**AIM OF THE TASK:**
Reproduce, from the lines below, exactly the stretch that begins at the line containing "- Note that" and ends at the line containing "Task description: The", both included.

====== DATA SHOWN

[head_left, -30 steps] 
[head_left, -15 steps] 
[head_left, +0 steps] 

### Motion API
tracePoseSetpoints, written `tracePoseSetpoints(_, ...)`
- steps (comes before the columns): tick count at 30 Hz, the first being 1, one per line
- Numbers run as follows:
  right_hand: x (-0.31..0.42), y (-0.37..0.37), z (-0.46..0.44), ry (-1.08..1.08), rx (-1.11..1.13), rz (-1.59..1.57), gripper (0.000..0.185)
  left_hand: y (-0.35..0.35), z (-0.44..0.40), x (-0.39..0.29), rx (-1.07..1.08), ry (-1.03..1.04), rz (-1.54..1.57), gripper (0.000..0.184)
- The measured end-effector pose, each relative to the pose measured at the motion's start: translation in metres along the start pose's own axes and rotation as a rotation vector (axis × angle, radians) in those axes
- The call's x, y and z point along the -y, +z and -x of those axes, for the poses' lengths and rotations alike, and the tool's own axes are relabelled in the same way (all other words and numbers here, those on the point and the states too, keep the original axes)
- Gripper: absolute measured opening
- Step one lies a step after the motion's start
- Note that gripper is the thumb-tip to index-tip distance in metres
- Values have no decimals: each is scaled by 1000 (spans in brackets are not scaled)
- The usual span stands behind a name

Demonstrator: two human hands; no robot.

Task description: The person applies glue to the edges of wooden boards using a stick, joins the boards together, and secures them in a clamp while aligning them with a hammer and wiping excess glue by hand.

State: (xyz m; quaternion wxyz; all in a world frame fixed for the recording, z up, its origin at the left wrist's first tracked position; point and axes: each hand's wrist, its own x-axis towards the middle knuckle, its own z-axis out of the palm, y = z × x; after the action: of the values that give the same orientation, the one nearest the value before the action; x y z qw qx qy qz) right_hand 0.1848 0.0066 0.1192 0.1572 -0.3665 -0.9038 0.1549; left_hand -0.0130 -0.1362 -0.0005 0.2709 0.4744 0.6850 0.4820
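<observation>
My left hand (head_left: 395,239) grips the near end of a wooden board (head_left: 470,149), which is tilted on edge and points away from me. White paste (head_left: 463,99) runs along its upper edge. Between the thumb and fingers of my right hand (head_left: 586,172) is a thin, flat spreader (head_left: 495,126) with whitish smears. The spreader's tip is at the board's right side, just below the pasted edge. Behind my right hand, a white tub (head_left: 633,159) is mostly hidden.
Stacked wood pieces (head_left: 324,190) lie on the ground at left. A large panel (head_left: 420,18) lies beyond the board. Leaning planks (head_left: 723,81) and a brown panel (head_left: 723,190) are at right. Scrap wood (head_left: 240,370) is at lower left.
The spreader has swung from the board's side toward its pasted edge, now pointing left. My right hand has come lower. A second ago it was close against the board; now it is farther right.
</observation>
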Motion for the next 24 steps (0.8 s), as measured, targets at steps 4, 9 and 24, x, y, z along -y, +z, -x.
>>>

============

**RESPONSE AREA:**
- Note that gripper is the thumb-tip to index-tip distance in metres
- Values have no decimals: each is scaled by 1000 (spans in brackets are not scaled)
- The usual span stands behind a name

Demonstrator: two human hands; no robot.

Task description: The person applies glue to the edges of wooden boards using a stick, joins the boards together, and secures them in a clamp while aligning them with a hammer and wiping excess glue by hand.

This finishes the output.